Appeal from the District Court of the United States for the Middle District of Pennsylvania; Albert W. Johnson, Judge.
Before BUFFINGTON, DAVIS, and THOMPSON, Circuit Judges.
BUFFINGTON, Circuit Judge.
In the bankruptcy case of the Pennsylvania Central Brewing Company (hereafter called Central), it appears that on October 25, 1897, that company had given a mortgage on all its property then owned or subsequently acquired to a trust company (hereafter called Fidelity) as trustee for an issue of $2,800,000 bonds. The mortgage was duly recorded. Thereafter, on demand of the trustee and to prevent a foreclosure of the mortgage, Central delivered to Fidelity 1,581 shares of stock it owned of the Pilsener Brewing Company. Accompanying such delivery was a power of attorney to transfer such stock.
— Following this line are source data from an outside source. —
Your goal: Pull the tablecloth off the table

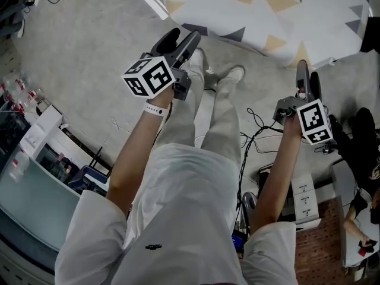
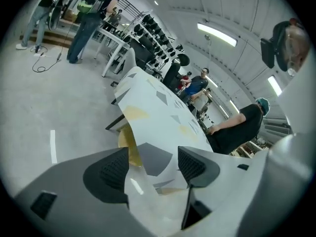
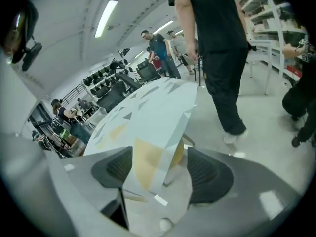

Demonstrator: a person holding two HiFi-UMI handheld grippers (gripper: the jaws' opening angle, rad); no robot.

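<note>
The tablecloth (image 1: 279,10) is white with grey and yellow triangles and covers a table at the top of the head view, its edge hanging down on my side. My left gripper (image 1: 186,38) points at the cloth's near left corner with its jaws wide apart and nothing between the pads. In the left gripper view the hanging corner of the tablecloth (image 2: 148,127) shows beyond the gap of the left gripper (image 2: 153,164). My right gripper (image 1: 309,75) is also open and empty, just short of the near right corner. The right gripper view frames that corner of the tablecloth (image 3: 153,127) between the open jaws of the right gripper (image 3: 158,168).
Black cables (image 1: 255,136) and white boxes (image 1: 306,198) lie on the floor by my right leg. A shelf unit (image 1: 35,159) stands at left. A person in black (image 3: 217,38) stands close to the table's right side; others (image 2: 237,127) are around its far end.
</note>
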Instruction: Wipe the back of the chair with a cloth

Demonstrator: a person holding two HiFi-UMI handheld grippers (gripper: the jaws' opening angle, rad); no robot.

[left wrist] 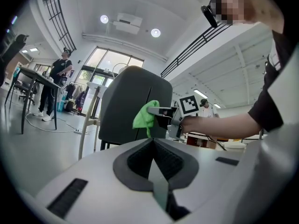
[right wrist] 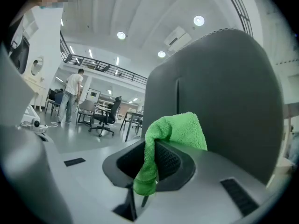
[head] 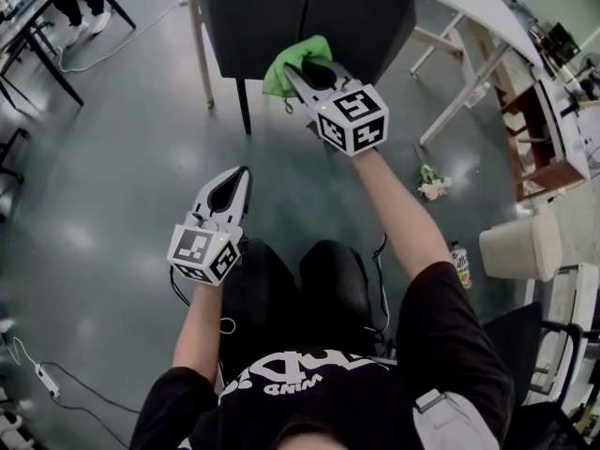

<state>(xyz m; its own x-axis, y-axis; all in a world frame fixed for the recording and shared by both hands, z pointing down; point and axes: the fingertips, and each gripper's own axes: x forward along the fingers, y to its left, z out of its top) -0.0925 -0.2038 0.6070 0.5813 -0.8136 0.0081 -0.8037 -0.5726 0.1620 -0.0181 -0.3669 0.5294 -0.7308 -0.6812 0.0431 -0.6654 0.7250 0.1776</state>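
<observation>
Right hand-held gripper (head: pixel 300 75) is clenched on the green cloth (head: pixel 284 60), a fold hanging down between its jaws. The cloth sits right at the dark grey chair back (head: pixel 281 7), near its lower edge beside the vertical seam. Whether it presses on the surface is hard to tell. Left hand-held gripper (head: pixel 240 180) hangs low over the floor (head: pixel 112 157), jaws closed together on nothing, well apart from the chair.

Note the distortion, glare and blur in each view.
Head view: sharp, with soft ceiling-light glare on the grey floor. Left gripper view: fisheye bending, dark rounded corners, bright windows beyond the chair. Right gripper view: same fisheye; the green cloth is crisp, a mosaic patch sits top left.
</observation>
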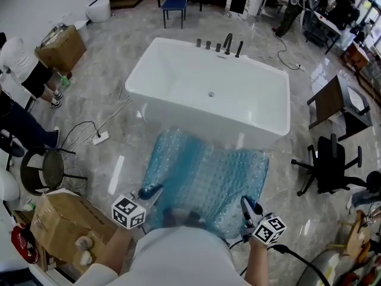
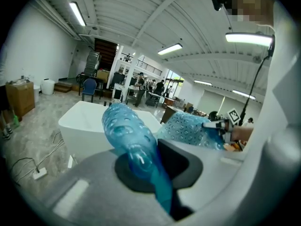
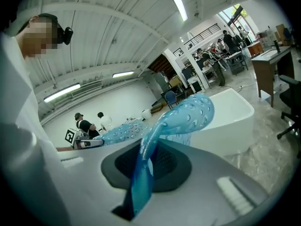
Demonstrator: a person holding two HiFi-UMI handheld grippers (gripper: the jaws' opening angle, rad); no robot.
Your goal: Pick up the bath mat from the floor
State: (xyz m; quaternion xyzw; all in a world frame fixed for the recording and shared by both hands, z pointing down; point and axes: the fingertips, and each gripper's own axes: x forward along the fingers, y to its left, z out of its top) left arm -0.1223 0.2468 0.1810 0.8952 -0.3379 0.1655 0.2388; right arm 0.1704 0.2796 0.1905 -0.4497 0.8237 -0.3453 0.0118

No transfer has yet been made, but the stock and the power of attorney are still held by Fidelity.
It further appears that the mortgage, allowing for sale of any portion of the mortgaged property, provided "that the whole consideration moneys and the securities therefor shall be paid to the said Trustee, to be appropriated or applied to the purchase and extinguishment of the bonds hereby secured." Forty thousand dollars was paid by Central to Fidelity.
It is clear that thereafter Central had no right to get the stock and cash back until its mortgage debt was paid in full and that, had it attempted by legal action to recover the same, such suit could not be maintained. Such being the situation when Central thereafter went into the court below for reorganization under section 77B, Bankr. Act, 11 U.S.C.A. § 207, it is clear that the rights of the trustees of Central were no higher than Central then had. Moreover, the then situation was such that, Central not having possession of the stock and cash, any attempted reclaiming thereof could not be done by summary order, but only by plenary suit. Such being the case, it is clear that in making the summary order below the court erred and its order must be vacated, as was held in our opinion heretofore filed.
In so holding we have not overlooked the contention made that Fidelity submitted itself to the jurisdiction of the court by proving its claim. It was entitled to prove its claim, which would be for the balance of the mortgage owing less any payments or liquidations of any collaterals.